**Prompt**: Isolate every line in the data with the string "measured" and copy it.

**Extracted information**:
- Opening Delimiter -

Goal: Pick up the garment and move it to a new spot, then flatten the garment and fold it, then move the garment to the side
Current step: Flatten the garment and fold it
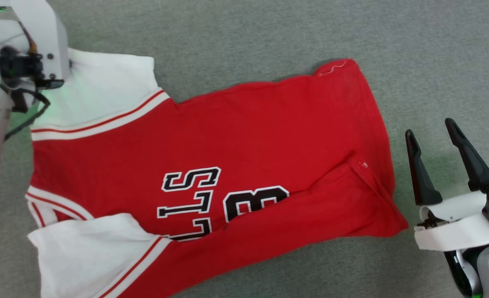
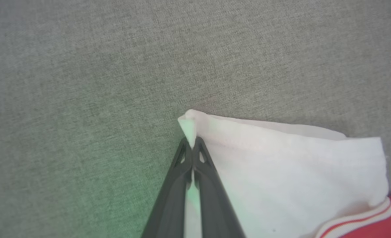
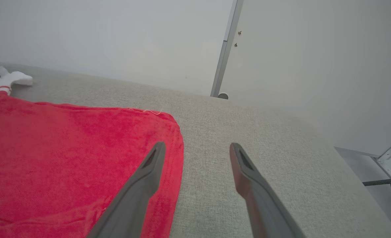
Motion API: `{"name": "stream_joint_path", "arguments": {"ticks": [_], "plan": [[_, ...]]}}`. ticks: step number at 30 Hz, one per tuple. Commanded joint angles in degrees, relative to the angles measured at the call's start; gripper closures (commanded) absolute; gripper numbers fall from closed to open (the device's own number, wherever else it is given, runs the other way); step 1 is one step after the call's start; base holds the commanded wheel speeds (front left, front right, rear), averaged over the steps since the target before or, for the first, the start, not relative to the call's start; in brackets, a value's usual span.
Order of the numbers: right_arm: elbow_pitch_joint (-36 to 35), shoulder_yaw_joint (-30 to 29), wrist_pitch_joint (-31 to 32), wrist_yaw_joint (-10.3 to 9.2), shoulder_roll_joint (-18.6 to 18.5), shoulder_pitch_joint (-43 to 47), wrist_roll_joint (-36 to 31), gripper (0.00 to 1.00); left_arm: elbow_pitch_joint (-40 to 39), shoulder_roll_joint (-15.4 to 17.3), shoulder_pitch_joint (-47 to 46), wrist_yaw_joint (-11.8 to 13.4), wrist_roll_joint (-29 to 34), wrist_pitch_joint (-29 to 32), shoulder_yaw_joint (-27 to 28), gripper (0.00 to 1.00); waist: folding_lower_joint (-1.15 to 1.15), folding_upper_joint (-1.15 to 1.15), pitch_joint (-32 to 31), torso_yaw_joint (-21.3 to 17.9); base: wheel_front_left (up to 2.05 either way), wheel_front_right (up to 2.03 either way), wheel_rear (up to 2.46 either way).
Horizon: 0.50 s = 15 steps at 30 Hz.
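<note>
Head view: the garment (image 1: 228,165) lies spread on the grey, cloth-covered worktop (image 1: 269,37). Its red body shows black-and-white lettering, with one white sleeve at the upper left and another at the lower left. A creased flap lies across its lower right part. The right end effector (image 1: 430,126) stands just beside the garment's right hem, apart from it, its fingers spread and holding nothing.

Left wrist view: the left end effector (image 2: 192,142) is closed, pinching a corner of the white sleeve (image 2: 281,172), and a tip of cloth pokes out past the fingertips. A green glow tints the worktop beside it.

Right wrist view: one open finger hangs over the red hem, the other over bare worktop. Beyond the far edge are a pale wall (image 3: 116,33), a slim metal post (image 3: 227,49) and a metal frame (image 3: 387,165).
</note>
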Motion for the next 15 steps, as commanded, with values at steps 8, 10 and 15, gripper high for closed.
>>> {"name": "stream_joint_path", "arguments": {"ticks": [8, 10, 15], "plan": [[-1.63, 2.66, 14.95, -0.05, -3.92, -5.62, 8.08, 0.0, 2.65, -3.5, 0.64, -1.06, 0.36, -2.46, -0.87, 1.0, 0.0, 0.0, -1.71, 3.3, 0.0, 0.0, 0.0], [-1.78, 3.35, 22.37, -0.05, -5.47, -8.52, 11.12, 0.0, 3.37, -4.79, 0.65, -1.21, 0.28, -3.22, -1.02, 1.0, 0.0, 0.0, -2.19, 4.13, 0.0, 0.0, 0.0], [0.02, 4.71, 42.76, -0.05, -7.84, -16.93, 17.34, 0.0, 5.12, -7.17, -0.19, -2.2, 0.21, -4.71, -1.47, 1.0, 0.0, 0.0, -2.83, 5.68, 0.0, 0.0, 0.0]]}}
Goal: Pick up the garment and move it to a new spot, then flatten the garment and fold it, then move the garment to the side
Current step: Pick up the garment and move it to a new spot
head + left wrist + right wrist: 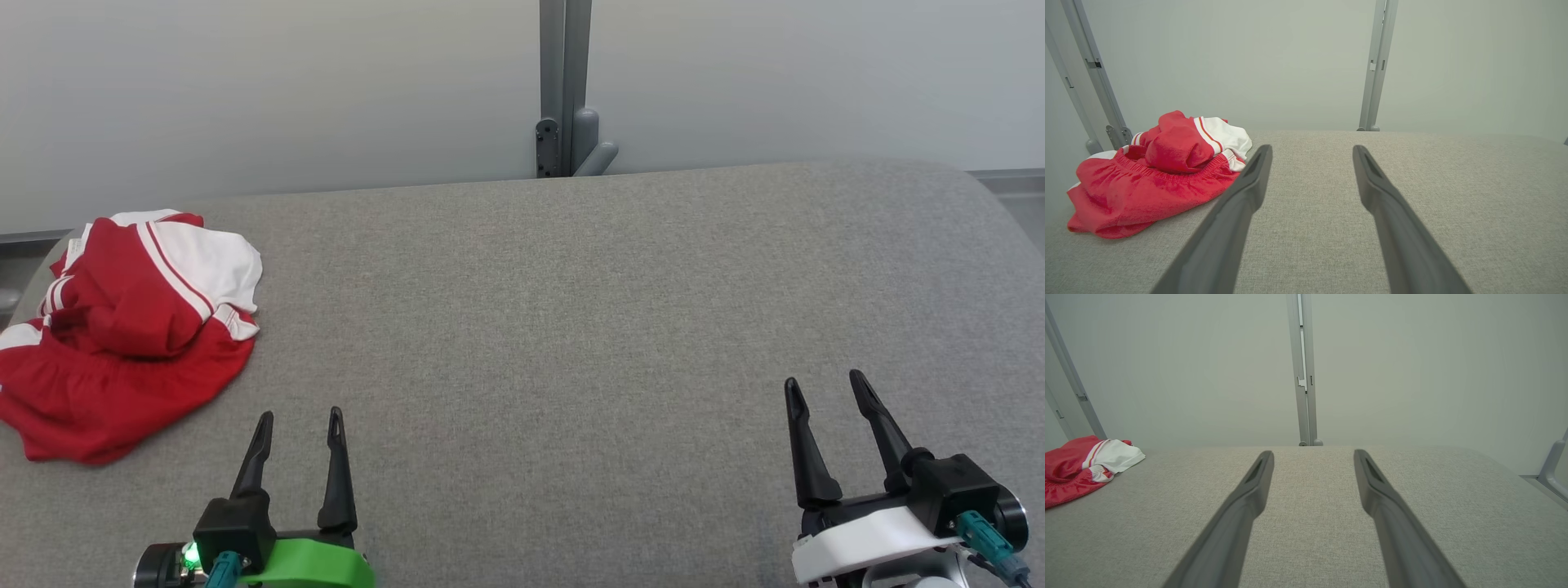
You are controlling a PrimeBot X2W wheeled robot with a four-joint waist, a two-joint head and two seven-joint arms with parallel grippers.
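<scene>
Left gripper (300, 414) sits low at the near edge of the grey padded surface (571, 327), fingers spread wide, nothing between them. Right gripper (824, 379) is likewise parted and empty, well apart from the work. Garment (131, 343) lies in a crumpled heap on the left side of the surface, toward the far edge. It is ahead and left of the left gripper, near but not touching. Red cloth, white panels, thin stripes. A gathered band (1167, 173) runs across the heap in the left wrist view, so likely shorts, though not certain. Judged light, limp and a bit slick: it will sag and trail when lifted, with no breakage risk. Best hold is probably the gathered band or the raised red fold (1175, 149) on top, where cloth stands proud and a pinch takes several layers. The flat near hem looks harder to get a finger under. The heap's left edge is cut off at the side of the head view and may hang over the surface edge; cannot tell. Lower layers, openings and true outline are hidden by folds. Pickup not yet begun.
</scene>
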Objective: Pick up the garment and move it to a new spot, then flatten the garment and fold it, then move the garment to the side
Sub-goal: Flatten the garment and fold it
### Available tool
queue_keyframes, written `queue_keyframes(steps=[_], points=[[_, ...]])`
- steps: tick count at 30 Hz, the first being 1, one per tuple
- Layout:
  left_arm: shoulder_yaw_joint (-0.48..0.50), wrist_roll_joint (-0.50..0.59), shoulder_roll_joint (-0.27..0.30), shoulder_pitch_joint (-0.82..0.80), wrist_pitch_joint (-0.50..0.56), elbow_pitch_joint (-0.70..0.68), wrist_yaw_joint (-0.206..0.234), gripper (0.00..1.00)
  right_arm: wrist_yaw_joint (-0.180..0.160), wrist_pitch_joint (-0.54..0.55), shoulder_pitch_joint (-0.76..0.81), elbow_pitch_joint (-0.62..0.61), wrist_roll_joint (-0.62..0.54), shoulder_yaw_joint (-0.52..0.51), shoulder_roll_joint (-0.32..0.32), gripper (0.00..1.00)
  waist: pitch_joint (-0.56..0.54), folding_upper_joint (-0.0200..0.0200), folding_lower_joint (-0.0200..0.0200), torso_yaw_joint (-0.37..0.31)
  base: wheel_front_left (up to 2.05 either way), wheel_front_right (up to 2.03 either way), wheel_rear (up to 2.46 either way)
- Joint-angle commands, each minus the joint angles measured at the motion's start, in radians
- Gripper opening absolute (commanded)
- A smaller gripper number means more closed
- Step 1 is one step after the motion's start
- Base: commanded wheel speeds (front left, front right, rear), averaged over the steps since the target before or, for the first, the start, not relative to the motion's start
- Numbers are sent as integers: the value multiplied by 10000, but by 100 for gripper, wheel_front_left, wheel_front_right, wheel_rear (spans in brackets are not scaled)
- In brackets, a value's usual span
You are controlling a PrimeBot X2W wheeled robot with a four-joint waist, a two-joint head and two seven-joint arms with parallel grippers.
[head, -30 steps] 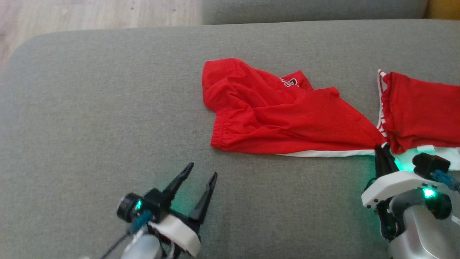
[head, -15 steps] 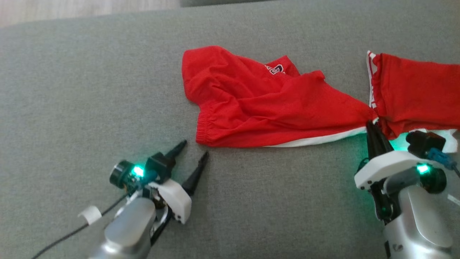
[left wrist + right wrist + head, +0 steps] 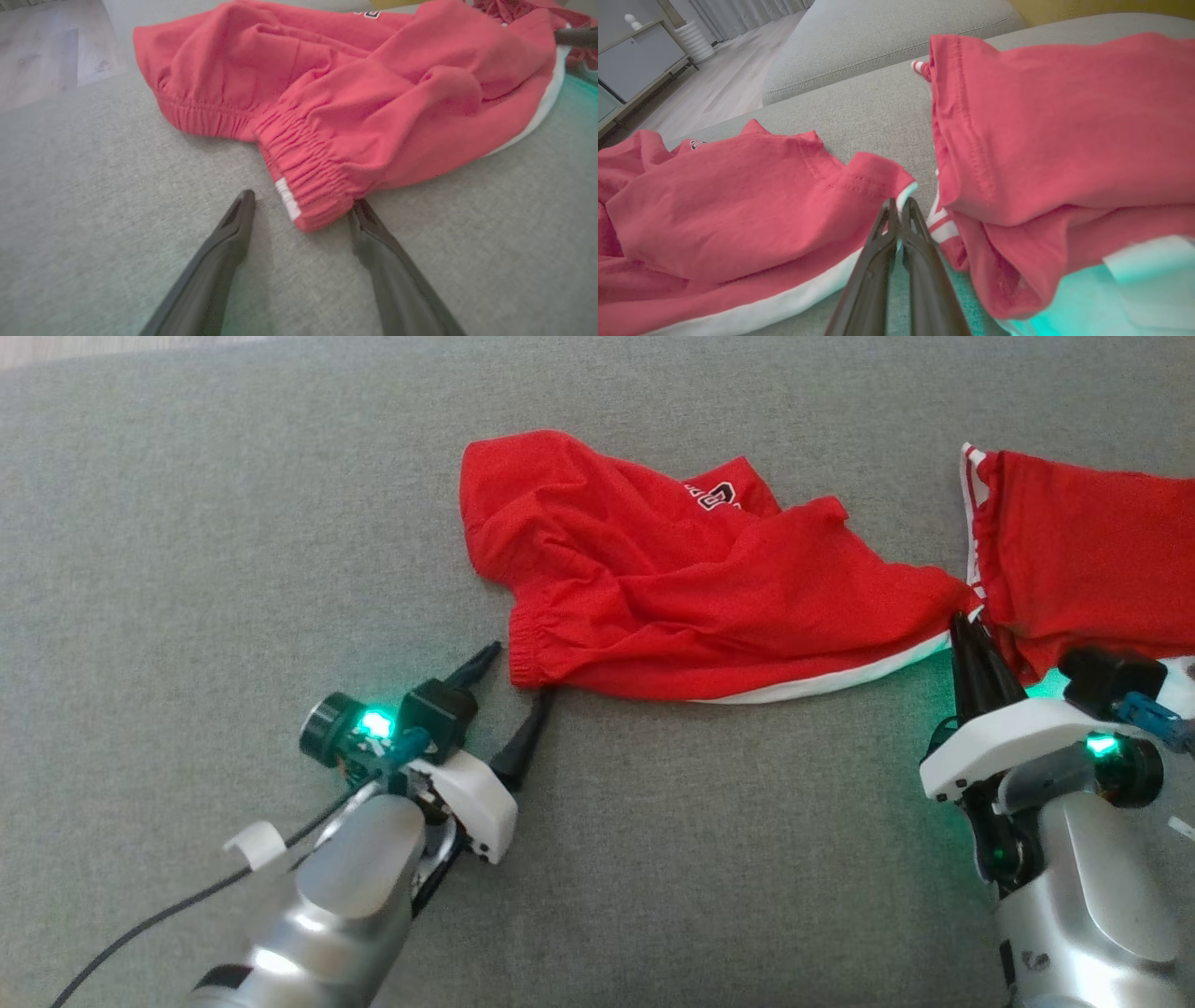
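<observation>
Left claw (image 3: 518,677): your fingers are spread wide, tips down low on the grey sofa cushion (image 3: 233,523). Nothing is gripped. The gathered waistband (image 3: 303,186) corner of the red garment (image 3: 691,607) lies right between the two tips. In the left wrist view, one finger (image 3: 373,242) touches the cloth edge. The other sits just clear of it on bare cushion.

Right claw (image 3: 962,625): your fingers are pressed together, a narrow pinch on the garment's opposite corner. That is where the red hem meets the white trim (image 3: 822,683). In the right wrist view, a sliver of the white edge shows at the very tips.

Garment: it lies crumpled on the cushion, spanning from just ahead of your left claw across to the right claw's pinch. The white trim runs along the near edge and leads into the right claw's tips. A lettered patch (image 3: 709,497) shows on the far side, well beyond both claws.

Second red cloth (image 3: 1083,560): it sits just beside the right claw on its outer side, with a red-and-white striped edge (image 3: 971,523) near the tips. You cannot tell whether it touches the garment at the pinch.

Wooden floor (image 3: 42,56) lies past the cushion edge, beyond the left claw.
</observation>
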Motion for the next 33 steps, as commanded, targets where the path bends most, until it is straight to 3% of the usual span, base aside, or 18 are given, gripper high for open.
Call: queue_keyframes(steps=[1, 3, 5, 6, 22, 28, 33], points=[[0, -177, 73, -245, -134, -244, 19, 100, -7, 42, -207, -382, 64, 213, -35, 0, -3, 0, -1, 31, 0, 0, 0], [-296, -360, 120, -253, -166, -400, 18, 100, -7, 53, -200, -388, 58, 192, -35, 0, -5, 0, -1, 62, 0, 0, 0], [-561, -542, 209, -273, -187, -577, 18, 43, -7, 61, -201, -393, 55, 177, -35, 0, -6, 0, -1, 82, 0, 0, 0], [-784, -724, 308, -300, -198, -784, 17, 0, -7, 65, -202, -391, 54, 167, -35, 0, -13, 0, -1, 94, 0, 0, 0], [-815, -951, 1402, 303, -207, -2512, 16, 0, -7, -41, -206, -159, 29, 9, -35, 0, -767, 0, -1, 454, 0, 0, 0], [-1462, -1294, 2075, 332, -132, -2953, 16, 0, -7, -52, -404, -492, 58, 266, -35, 0, -1345, 0, -1, 627, 0, 0, 0], [-2482, -2030, 3028, -158, 691, -3956, 16, 0, -7, -214, -803, -1174, 249, 550, -35, 0, -1819, 0, -1, 738, 0, 0, 0]])
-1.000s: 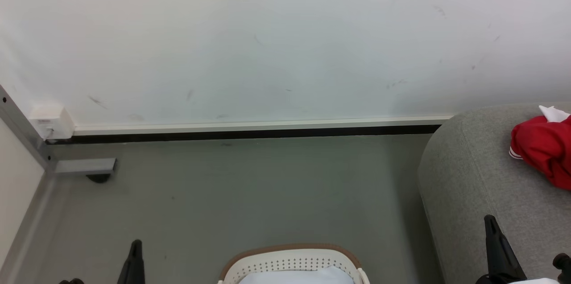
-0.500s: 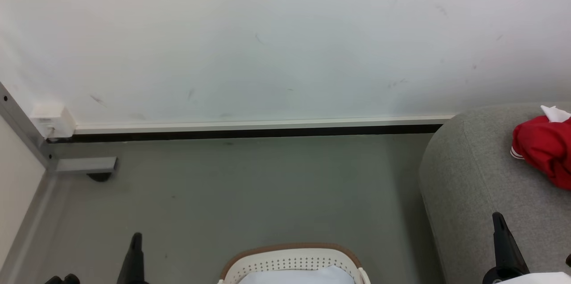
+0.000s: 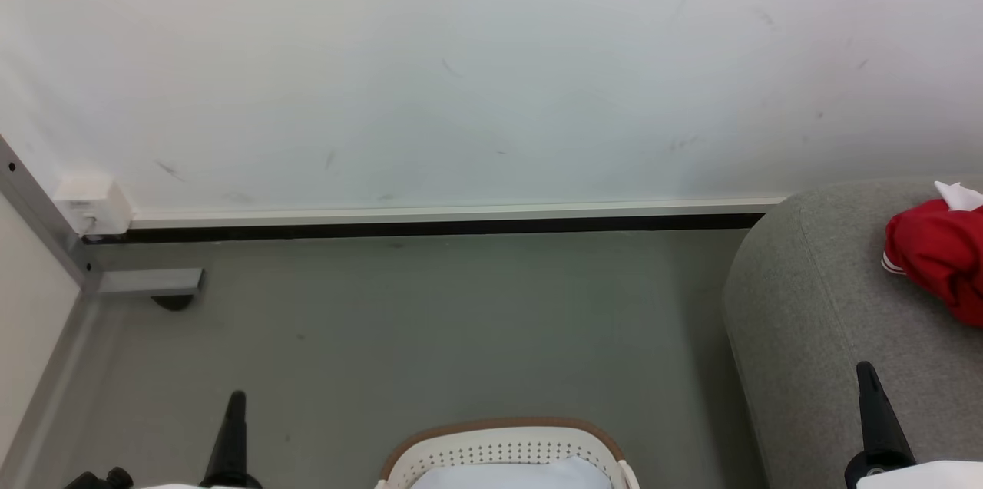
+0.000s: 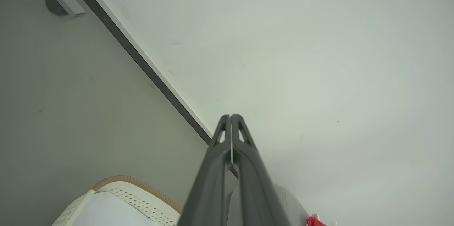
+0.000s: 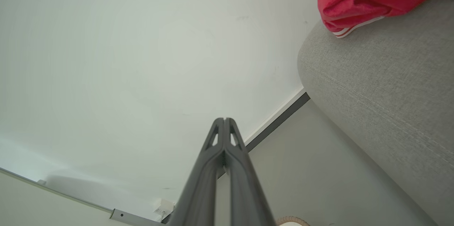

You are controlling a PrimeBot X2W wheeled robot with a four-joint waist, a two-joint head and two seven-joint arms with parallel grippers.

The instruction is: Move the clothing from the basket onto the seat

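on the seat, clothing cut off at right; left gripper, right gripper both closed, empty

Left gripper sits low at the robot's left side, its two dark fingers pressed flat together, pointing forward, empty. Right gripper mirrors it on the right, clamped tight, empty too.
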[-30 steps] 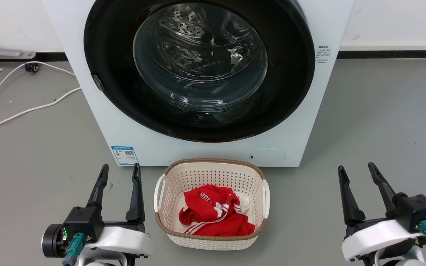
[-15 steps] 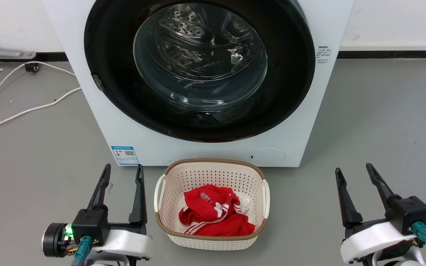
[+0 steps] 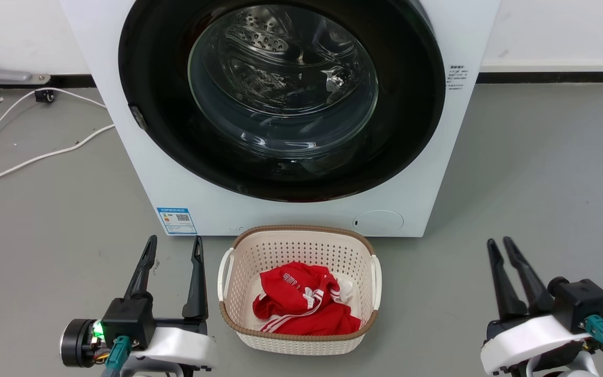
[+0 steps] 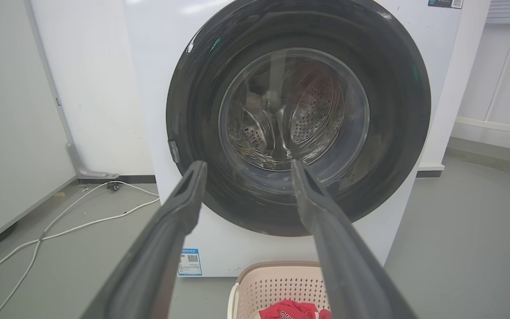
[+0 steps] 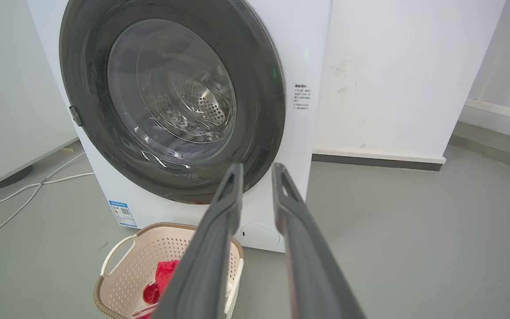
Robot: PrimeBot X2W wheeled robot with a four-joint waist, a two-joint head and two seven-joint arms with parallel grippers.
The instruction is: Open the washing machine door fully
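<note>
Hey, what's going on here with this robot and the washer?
A two-armed robot faces a white washing machine whose round black door is shut. Neither gripper touches it: the left gripper hangs open low on the left, and the right gripper low on the right has its fingers nearly together. Both are empty. A cream laundry basket holding a red garment sits between them, just before the machine. Opening hasn't started.

Top of the washing machine door (image 3: pixel 149 104) beyond head-view edge
</note>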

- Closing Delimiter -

**Written response**:
Motion API: `{"name": "stream_joint_path", "arguments": {"ticks": [_], "plan": [[_, ...]]}}`. ticks: step number at 30 Hz, one per tuple. Commanded joint angles in degrees, relative to the angles measured at the call's start; gripper closures (commanded) absolute; gripper numbers fall from closed to open (the device's own number, wherever else it is given, runs the other way); step 1 is one step after the call's start; base holds the commanded wheel speeds (front left, front right, rear), averaged over the steps since the target before or, for the first, the start, not relative to the call's start; in brackets, a value's usual span.
- Joint-angle commands, each minus the joint angles measured at the motion's start, in radians

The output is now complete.